## Work required
Lift out each line of the data that holds "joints".
·····
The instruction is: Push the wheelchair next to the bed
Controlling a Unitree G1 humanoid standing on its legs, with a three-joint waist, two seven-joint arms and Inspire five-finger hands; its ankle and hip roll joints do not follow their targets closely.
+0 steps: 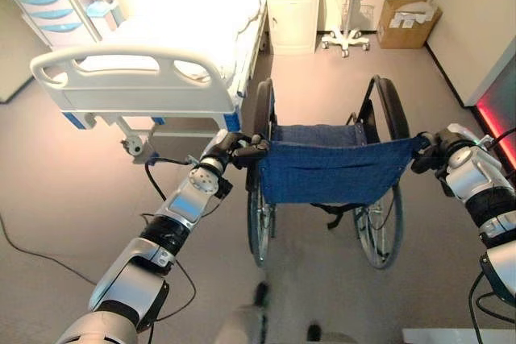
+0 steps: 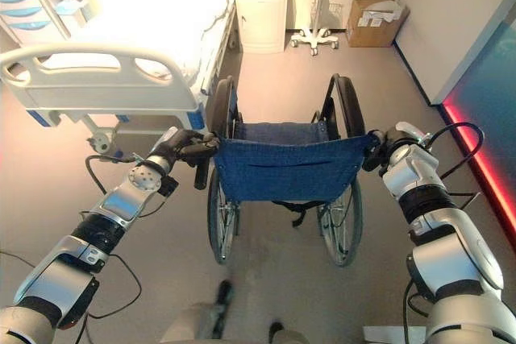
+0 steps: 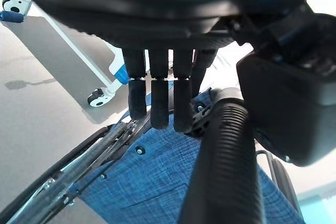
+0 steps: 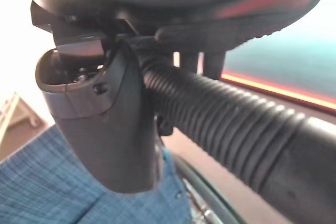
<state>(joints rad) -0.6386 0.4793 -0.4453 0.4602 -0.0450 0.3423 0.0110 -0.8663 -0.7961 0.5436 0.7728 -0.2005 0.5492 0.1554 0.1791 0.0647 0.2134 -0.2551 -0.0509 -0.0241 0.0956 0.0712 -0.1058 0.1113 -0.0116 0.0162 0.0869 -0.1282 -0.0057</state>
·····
## Response for this exercise
Controlling a Unitree G1 humanoid standing on its legs, with a three-joint waist, two seven-joint arms and Inspire five-finger hands; its ankle and hip roll joints do not follow their targets closely.
<state>(joints rad) -0.6386 0.4793 -0.4453 0.4602 -0.0450 0.3423 0.0110 -0.8663 -0.7961 0.5436 0.7728 -0.2005 0.5492 0.1554 0.1791 0.0647 0.2134 -0.2551 -0.0509 -0.0241 0.0956 0.0712 -0.1058 0.1113 -0.0116 0.0162 0.0869 -0.1282 -0.0057</state>

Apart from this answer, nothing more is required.